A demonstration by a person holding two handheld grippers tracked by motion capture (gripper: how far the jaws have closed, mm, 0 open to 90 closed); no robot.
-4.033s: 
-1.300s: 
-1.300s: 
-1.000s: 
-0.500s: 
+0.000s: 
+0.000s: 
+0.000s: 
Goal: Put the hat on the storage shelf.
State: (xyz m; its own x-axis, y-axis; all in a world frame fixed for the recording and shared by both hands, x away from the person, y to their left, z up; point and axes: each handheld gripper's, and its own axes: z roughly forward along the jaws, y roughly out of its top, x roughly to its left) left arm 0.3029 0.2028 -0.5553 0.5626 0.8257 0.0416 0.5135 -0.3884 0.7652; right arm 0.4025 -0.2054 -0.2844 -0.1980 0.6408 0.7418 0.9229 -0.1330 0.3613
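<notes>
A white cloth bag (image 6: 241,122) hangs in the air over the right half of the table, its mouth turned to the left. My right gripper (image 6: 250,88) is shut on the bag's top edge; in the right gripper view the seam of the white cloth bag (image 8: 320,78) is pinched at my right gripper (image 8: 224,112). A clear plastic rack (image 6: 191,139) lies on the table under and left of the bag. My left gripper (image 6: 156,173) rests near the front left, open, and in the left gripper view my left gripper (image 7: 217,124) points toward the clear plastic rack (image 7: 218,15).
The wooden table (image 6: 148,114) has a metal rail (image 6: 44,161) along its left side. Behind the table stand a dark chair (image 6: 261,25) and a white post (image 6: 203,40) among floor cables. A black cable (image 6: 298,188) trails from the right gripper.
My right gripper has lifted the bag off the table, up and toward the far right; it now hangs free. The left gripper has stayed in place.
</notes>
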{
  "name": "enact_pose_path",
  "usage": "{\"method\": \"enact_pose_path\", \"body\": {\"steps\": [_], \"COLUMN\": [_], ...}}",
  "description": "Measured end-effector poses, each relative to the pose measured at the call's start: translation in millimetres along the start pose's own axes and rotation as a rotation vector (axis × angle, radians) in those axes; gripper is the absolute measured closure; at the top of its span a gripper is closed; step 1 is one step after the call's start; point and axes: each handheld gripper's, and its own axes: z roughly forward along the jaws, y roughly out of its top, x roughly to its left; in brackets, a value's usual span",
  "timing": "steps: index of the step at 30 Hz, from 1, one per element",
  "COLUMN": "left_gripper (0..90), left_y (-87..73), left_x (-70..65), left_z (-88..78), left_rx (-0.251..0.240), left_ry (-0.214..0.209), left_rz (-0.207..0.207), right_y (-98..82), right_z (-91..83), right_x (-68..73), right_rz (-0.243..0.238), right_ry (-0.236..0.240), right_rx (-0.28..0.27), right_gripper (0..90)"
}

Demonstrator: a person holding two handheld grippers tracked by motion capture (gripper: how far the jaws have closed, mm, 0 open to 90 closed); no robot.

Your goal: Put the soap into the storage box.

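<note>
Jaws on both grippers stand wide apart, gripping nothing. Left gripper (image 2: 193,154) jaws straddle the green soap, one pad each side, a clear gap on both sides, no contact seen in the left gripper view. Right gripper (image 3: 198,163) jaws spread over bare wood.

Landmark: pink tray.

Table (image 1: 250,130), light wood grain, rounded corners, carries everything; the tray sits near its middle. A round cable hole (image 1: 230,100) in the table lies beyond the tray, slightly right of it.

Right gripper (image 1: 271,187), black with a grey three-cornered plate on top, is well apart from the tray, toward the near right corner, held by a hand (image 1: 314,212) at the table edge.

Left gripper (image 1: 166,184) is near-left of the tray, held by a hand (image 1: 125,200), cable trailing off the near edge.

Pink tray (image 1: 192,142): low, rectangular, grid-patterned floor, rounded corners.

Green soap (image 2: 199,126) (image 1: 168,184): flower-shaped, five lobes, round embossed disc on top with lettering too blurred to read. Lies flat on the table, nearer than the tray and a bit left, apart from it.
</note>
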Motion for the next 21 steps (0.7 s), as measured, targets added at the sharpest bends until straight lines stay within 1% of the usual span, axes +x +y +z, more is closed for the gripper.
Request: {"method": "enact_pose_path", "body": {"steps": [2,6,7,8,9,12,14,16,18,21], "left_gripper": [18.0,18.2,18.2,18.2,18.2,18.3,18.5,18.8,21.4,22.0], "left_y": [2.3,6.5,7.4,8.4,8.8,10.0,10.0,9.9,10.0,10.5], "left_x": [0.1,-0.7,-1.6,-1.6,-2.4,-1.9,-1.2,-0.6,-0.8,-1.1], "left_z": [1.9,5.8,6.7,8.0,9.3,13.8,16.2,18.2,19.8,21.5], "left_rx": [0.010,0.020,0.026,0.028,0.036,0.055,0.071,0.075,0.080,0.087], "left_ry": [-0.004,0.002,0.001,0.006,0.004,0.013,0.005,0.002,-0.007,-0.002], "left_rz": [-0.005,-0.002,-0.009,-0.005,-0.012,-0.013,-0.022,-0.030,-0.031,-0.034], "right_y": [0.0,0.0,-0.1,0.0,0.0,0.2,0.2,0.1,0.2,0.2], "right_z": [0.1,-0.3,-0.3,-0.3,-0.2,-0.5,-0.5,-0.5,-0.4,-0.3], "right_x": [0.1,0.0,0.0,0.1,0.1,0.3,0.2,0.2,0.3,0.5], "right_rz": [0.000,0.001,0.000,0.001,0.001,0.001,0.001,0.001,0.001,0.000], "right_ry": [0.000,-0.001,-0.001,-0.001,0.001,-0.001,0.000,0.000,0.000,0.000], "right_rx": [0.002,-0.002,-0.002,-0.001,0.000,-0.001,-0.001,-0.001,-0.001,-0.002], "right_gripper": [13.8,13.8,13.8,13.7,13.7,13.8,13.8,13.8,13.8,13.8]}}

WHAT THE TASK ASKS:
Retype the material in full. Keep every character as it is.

WRITTEN ANSWER:
A demonstration by a person holding two handheld grippers tracked by motion capture (gripper: how far the jaws have closed, mm, 0 open to 90 closed); no robot.
-4.033s: 
-1.300s: 
-1.300s: 
-1.000s: 
-0.500s: 
+0.000s: 
+0.000s: 
+0.000s: 
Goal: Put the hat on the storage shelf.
State: (xyz m; its own x-axis, y-axis; all in a world frame fixed for the recording and shared by both hands, x away from the person, y to their left, z up; point and axes: each handheld gripper's, and its own axes: z roughly forward along the jaws, y roughly out of its top, x roughly to its left) left arm 0.3029 0.2028 -0.5553 0.5626 0.8257 0.0416 0.5135 -0.3884 0.7652; right arm 0.4025 -0.2054 -0.2844 -0.1980 0.6408 0.7418 0.9229 -0.1330 0.3613
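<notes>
A white cloth bag (image 6: 241,122) hangs in the air over the right half of the table, its mouth turned to the left. My right gripper (image 6: 250,88) is shut on the bag's top edge; in the right gripper view the seam of the white cloth bag (image 8: 320,78) is pinched at my right gripper (image 8: 224,112). A clear plastic rack (image 6: 191,139) lies on the table under and left of the bag. My left gripper (image 6: 156,173) rests near the front left, open, and in the left gripper view my left gripper (image 7: 217,124) points toward the clear plastic rack (image 7: 218,15).
The wooden table (image 6: 148,114) has a metal rail (image 6: 44,161) along its left side. Behind the table stand a dark chair (image 6: 261,25) and a white post (image 6: 203,40) among floor cables. A black cable (image 6: 298,188) trails from the right gripper.
My right gripper has lifted the bag off the table, up and toward the far right; it now hangs free. The left gripper has stayed in place.
</notes>
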{
  "name": "enact_pose_path",
  "usage": "{\"method\": \"enact_pose_path\", \"body\": {\"steps\": [_], \"COLUMN\": [_], ...}}",
  "description": "Measured end-effector poses, each relative to the pose measured at the call's start: translation in millimetres along the start pose's own axes and rotation as a rotation vector (axis × angle, radians) in those axes; gripper is the absolute measured closure; at the top of its span a gripper is closed; step 1 is one step after the call's start; point and axes: each handheld gripper's, and its own axes: z roughly forward along the jaws, y roughly out of its top, x roughly to its left; in brackets, a value's usual span",
  "timing": "steps: index of the step at 30 Hz, from 1, one per element",
  "COLUMN": "left_gripper (0..90), left_y (-87..73), left_x (-70..65), left_z (-88..78), left_rx (-0.251..0.240), left_ry (-0.214..0.209), left_rz (-0.207..0.207), right_y (-98..82), right_z (-91..83), right_x (-68..73), right_rz (-0.243..0.238), right_ry (-0.236..0.240), right_rx (-0.28..0.27), right_gripper (0..90)"
}

Demonstrator: a person holding two handheld grippers tracked by motion capture (gripper: how far the jaws have closed, mm, 0 open to 90 closed); no robot.

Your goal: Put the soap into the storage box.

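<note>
Jaws on both grippers stand wide apart, gripping nothing. Left gripper (image 2: 193,154) jaws straddle the green soap, one pad each side, a clear gap on both sides, no contact seen in the left gripper view. Right gripper (image 3: 198,163) jaws spread over bare wood.

Landmark: pink tray.

Table (image 1: 250,130), light wood grain, rounded corners, carries everything; the tray sits near its middle. A round cable hole (image 1: 230,100) in the table lies beyond the tray, slightly right of it.

Right gripper (image 1: 271,187), black with a grey three-cornered plate on top, is well apart from the tray, toward the near right corner, held by a hand (image 1: 314,212) at the table edge.

Left gripper (image 1: 166,184) is near-left of the tray, held by a hand (image 1: 125,200), cable trailing off the near edge.

Pink tray (image 1: 192,142): low, rectangular, grid-patterned floor, rounded corners.

Green soap (image 2: 199,126) (image 1: 168,184): flower-shaped, five lobes, round embossed disc on top with lettering too blurred to read. Lies flat on the table, nearer than the tray and a bit left, apart from it.
</note>
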Motion for the next 21 steps (0.7 s), as measured, targets added at the sharpest bends until straight lines stay within 1% of the usual span, axes +x +y +z, more is closed for the gripper.
Request: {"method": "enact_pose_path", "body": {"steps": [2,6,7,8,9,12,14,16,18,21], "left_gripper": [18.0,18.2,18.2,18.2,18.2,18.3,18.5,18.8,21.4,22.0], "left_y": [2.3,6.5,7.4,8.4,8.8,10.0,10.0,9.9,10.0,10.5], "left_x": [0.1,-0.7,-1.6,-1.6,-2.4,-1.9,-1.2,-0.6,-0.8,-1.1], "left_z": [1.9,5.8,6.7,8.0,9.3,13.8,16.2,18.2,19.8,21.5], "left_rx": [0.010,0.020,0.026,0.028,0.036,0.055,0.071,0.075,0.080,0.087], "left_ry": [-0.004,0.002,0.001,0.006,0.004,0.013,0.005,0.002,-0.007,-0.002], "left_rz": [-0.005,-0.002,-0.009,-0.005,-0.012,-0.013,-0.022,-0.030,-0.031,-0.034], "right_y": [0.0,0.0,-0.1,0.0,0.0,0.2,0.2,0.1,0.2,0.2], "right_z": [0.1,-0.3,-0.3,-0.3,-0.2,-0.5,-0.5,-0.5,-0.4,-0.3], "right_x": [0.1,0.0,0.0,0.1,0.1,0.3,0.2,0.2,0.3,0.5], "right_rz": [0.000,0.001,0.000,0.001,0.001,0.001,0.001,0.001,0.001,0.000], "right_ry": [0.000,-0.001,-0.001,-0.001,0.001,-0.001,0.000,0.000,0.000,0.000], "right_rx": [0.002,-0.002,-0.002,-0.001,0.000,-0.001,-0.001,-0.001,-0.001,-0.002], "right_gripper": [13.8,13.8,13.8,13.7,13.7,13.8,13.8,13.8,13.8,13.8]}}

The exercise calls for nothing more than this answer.